This was written the first week of July 2015…
We’re 20 years old and 2 weeks into “hanging out” and “watching movies,” awkward college-speak for dating, and I ask him, “What do you want to be when you grow up?”. He responds, very truthfully and without a hint of irony, “A Dad.”
And that has been the truest thing I’ve known about James in the 12 years since. And he excels at being a Dad. A true partner. In fact, I’d say he shoulders the larger share of the parenting responsibility in our home, and he does so willingly and with his signature quiet humor.
And thus, it comes as no surprise that James has been on campaign for Baby Number Three since Courtland entered the world on August 10, 2011. As the oldest of four boys, he grew up in and loves a big family. Without pressure, but with a clear enthusiasm, he has always been excited about the prospect of us having our own large family.
I, on the other hand, have been truly ambivalent about the notion of a third child. We have such a lovely family dynamic with our two girls in our little house in Vermont, why complicate life with additional life? The finances! The lifestyle! The social dynamics! The bodily fluids! The sleeplessness! The zone defense! The world’s overpopulated! The fact that I’m now in my 30s! I couldn’t wrap my head around all the changes three would mean.
But then the girls learned to wipe their own butts. And (for the most part), sleep through the night. And dress themselves. And are the most delightful little humans with such a wonderful bond and connection that I began to see how another child might be possible. I’d catch glimpses of how they would help entertain a baby, and provide support that was lacking when they were new. And then they began asking for a baby. TWO babies, actually. A brother AND a sister. And the thought of my sweet Courtland as a big sister was one of the most pivotal in helping solidify my cautious interest in adding to our family.
Additionally, while I feel very much whole, as though our family is complete in its current state, when I would close my eyes and envision life 20 years from now, I would see more than just the four of us. I saw us with more adult children – a built in party, support network, and core. I’m not one of those women that leaves L&D yearning for a repeat of what I just experienced. Very much the opposite. But I am a woman who believes that my children, this family, will always be my life’s greatest joy and accomplishment. The thought of adding to that is what finally tipped the scales.
In December, the goalie came out of the net, as it were, and while I remained equivocal, I was willing to see what would happen.

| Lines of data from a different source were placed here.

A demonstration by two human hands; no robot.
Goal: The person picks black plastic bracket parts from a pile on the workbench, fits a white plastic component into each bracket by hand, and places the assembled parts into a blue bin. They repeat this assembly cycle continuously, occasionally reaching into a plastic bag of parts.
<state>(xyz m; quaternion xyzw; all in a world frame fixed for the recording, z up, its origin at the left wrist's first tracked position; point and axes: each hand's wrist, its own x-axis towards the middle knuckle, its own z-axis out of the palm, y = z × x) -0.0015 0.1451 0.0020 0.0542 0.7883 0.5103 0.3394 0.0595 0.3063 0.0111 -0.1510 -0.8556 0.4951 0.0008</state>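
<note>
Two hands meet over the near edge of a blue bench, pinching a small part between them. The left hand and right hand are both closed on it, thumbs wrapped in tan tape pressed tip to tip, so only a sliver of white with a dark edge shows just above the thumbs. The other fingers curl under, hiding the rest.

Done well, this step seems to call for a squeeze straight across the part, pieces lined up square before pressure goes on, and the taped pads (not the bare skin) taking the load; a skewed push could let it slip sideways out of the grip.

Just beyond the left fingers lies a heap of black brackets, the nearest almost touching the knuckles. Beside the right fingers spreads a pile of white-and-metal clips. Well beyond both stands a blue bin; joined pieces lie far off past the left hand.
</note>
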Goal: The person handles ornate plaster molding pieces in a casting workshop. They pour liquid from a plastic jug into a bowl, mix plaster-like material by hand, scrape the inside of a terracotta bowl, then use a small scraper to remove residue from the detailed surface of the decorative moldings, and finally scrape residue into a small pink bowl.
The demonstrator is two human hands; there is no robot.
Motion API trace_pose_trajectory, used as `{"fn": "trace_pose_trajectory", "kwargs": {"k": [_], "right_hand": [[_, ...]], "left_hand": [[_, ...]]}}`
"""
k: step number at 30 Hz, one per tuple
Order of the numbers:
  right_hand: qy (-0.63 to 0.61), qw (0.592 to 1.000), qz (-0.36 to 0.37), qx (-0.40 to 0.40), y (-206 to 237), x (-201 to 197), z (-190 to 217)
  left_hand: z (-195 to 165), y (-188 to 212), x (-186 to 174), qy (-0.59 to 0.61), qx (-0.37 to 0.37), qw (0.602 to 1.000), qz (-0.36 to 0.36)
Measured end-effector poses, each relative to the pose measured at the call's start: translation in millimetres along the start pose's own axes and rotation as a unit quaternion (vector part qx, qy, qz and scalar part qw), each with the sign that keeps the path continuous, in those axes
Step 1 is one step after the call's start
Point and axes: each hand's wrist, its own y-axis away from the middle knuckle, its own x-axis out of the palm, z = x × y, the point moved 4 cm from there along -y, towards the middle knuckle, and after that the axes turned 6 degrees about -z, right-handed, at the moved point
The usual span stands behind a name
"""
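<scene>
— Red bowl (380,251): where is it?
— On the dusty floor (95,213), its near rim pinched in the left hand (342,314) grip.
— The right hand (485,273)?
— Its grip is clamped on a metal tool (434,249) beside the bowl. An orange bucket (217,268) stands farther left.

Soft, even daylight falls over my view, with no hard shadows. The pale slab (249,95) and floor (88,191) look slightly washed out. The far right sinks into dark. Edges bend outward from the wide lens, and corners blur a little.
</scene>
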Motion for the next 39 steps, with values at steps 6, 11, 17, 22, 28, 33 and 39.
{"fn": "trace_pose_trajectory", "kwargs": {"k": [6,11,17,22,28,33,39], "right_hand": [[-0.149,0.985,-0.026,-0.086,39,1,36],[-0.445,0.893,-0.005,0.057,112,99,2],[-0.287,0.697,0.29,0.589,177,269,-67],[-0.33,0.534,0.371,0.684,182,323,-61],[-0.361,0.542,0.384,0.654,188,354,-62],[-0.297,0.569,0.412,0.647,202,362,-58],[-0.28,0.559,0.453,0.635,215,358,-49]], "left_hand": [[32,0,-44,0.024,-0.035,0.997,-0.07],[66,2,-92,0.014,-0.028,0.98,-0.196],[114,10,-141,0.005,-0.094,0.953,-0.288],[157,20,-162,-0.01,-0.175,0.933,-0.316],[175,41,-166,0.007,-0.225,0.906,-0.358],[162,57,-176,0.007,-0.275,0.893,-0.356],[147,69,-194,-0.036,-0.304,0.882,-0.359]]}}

I noticed that with each passing month that my period would arrive, I would feel a hint of sadness, which signaled that this was the right course.
On Friday, July 3rd, over the holiday weekend at James’ parents’ cabin in the Poconos, I peed on a stick and two minutes later was greeted with a blue plus sign.
A third pregnancy.
A third baby.
A third child.
I have been riding a high of excitement since. Yes, there are moments where I can hardly believe it. Yes, I loathe the predictable first trimester sinus infection that I was struck down with within days (just like I was with Addison and Courtland). I feel rather physically miserable (just as I did with both girls), and yet it is so liberating and wonderful to carry a third child. My emotional and mental health is so much more balanced and calm and happy.
With the first pregnancy, well, EVERYTHING is overwhelming and new and scary and exciting and WHAT THE FUCK IS HAPPENING?! And with the second there was constant worry about the beloved first born and what would the arrival of a baby do to her and how is it possible to have room in your heart to love equally more than one child?
But now? With the third? I’m not afraid of all the bat shit craziness my body is experiencing. That’s par for the course. I’m not scared of how James or I or our children will adapt to another family member, because the four of us are living proof of just how capable the human heart is to love deeply and unconditionally multiple children. Sure, it’s going to be madness and if I dwell on it too much I’m a bit daunted by the mechanics of parenting three children with two working parents. But I never doubt our ability to adapt and make it happen. And I never doubt our ability to love and welcome new life into our family.
James and I can do that. We have done that. And we couldn’t be more excited to do it again.